Trying to discover an edge by randomly backtesting ideas is equivalent to looking for a needle in a haystack. More than 25 years have passed since backtesting software became available to retail traders but the difficulty in finding an edge persists because of various issues related to data-mining and process pitfalls.
The fundamental problem of backtesting for the purpose of finding an edge in the markets is that it it introduces a dangerous form of data-mining bias caused by the reuse of data to test many different hypotheses. This is because when one finally discovers what appears to be an edge that even validates on out-of-sample data, this could be the result of curve-fitting in the in-sample and accidental good performance in the out-of-sample.
Things become a lot worse when many combinations of indicators, exit strategies and performance metrics are used with the data-mining bias increasing rapidly as a function of their number. Even with a few combinations of indicators and exit strategies, the probability of finding an algo that passes all validation tests in the in-sample and the out-of-sample after continuous use of backtesting is for all practical purposes near 1.

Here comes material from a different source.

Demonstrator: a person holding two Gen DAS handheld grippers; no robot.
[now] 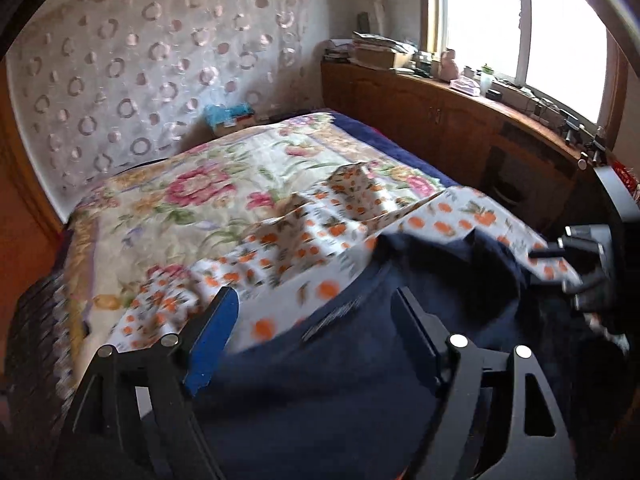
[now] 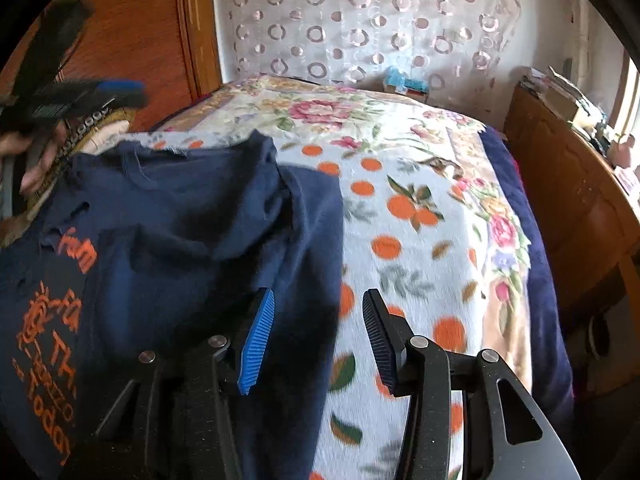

System developers who use backtesting programs may think they are improving their chances of finding an edge by repeatedly trying new ideas on historical data when in fact what is happening is that in effect they are increasing the data-mining bias with each subsequent trial and their chances of true success are diminishing. After a few years of using such programs, the probability that all systems found are worthless is for all practical purposes 1 unless there is a drastic paradigm shift in the way the user tries to solve the problem combined with a solid understanding of the issues involves and how one can can deal with them effectively.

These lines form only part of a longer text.